Sure, we all know volunteering is good for your emotional health, but is it also good for your physical health? The emotional benefits have been studied and proven. “Studies have shown that volunteering helps people who donate their time feel more socially connected, thus warding off loneliness and depression,” writes Stephanie Watson, the Executive Editor of Harvard Women’s Health Watch. Just as true as volunteering is good for your emotional health, research is showing that it also has a positive impact on your physical health.
Volunteering improves physical health by lowering your blood pressure, giving you longer life, and it has shown to help with cholesterol. It’s important to note that a person’s motive for volunteering must be truly altruistic. Otherwise, it has been shown to have no positive effect on physical health or emotional health.
Volunteering lowers blood pressure by two main ways: the increase of physical activity, and by reducing stress. Many volunteer programs offer a way to get some physical activity. Extreme Community Makeover, no doubt, gets the body moving and offers plenty of physical exercise with our outdoor home improvement projects.
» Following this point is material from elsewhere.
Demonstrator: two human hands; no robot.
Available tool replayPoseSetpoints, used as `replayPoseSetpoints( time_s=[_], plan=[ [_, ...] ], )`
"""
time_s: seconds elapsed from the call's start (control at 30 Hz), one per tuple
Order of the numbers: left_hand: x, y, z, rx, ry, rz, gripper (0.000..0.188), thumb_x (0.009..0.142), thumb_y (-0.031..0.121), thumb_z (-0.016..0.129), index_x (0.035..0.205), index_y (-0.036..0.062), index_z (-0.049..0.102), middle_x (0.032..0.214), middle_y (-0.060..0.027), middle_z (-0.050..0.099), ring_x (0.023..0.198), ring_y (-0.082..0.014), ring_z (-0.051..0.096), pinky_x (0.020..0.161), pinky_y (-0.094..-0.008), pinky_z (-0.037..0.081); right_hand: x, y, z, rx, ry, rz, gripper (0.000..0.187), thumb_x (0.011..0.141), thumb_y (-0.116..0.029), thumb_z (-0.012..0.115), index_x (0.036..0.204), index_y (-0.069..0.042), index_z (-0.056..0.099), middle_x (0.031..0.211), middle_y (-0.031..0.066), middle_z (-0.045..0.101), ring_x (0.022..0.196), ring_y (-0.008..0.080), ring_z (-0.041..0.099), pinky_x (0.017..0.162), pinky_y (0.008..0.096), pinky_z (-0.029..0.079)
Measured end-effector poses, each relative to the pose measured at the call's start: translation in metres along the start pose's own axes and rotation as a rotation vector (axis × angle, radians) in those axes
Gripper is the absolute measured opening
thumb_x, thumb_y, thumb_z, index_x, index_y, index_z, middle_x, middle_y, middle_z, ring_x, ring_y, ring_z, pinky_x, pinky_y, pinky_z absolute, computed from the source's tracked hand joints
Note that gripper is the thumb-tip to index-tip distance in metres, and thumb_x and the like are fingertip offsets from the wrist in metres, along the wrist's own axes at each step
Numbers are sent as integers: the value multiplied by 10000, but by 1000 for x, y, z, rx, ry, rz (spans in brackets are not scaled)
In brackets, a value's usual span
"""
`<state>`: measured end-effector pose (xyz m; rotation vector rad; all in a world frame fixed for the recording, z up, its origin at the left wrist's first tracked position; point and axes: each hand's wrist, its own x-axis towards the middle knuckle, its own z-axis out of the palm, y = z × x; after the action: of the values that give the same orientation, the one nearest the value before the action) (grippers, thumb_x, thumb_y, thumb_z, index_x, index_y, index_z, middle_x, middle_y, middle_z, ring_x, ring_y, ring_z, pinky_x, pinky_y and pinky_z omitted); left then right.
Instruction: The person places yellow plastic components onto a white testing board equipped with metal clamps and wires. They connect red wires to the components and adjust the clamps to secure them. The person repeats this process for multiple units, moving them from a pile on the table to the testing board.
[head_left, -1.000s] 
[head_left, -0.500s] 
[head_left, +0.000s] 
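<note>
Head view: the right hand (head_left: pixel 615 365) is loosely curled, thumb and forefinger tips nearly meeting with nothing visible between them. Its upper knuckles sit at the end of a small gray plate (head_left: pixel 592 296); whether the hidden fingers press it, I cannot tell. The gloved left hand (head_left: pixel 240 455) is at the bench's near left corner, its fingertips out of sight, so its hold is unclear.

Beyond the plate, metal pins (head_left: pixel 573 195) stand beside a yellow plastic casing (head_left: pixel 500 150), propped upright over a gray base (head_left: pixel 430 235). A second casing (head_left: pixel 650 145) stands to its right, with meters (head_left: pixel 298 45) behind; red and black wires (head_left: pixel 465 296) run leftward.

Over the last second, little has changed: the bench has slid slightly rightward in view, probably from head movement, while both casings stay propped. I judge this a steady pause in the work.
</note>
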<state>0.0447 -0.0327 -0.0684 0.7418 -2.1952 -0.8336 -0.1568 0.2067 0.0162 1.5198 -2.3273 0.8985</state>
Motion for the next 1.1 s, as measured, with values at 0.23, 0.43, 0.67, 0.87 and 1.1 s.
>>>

Volunteering also reduces your stress because it can make you feel like you have a purpose. “By savoring your time spent in service to others, you’ll feel a sense of meaning and appreciation—both given and received—which can be calming,” states Create the Good – AARP. Volunteering also has the “feel good effect” with the release of dopamine to the brain. The more you volunteer, the happier you are. These positive emotions have a positive effect on your physical well-being.
People who volunteer with some regularity live longer too. Social Science and Medicine recommends that volunteering should be used for health care maintenance and especially in elderly patients. There was a study done in 2002, conducted by doctors who studied more than 6,300 retired persons over 65, that found that the volunteers among them had less than half the risk of dying compared with non-volunteers. Volunteering is also good for increasing mental activity, stamina, and functional ability in older adults. In fact, older adults can benefit the most from volunteering.
Yes, it’s true. Older adults benefit greatly from volunteering, but let’s not forget the youngins. A study done in Canada showed that high school kids who volunteered, on a regular basis, had lost weight and their cholesterol levels improved, as opposed to their non-volunteering peers.
So, there you have it. Giving your time to others, does the body good! It raises your mood and gives you a sense of purpose. These positive emotions impact your physical health in ways that science is now confirming, and still learning about. Lending a helping hand, truly gives your body an extra boost.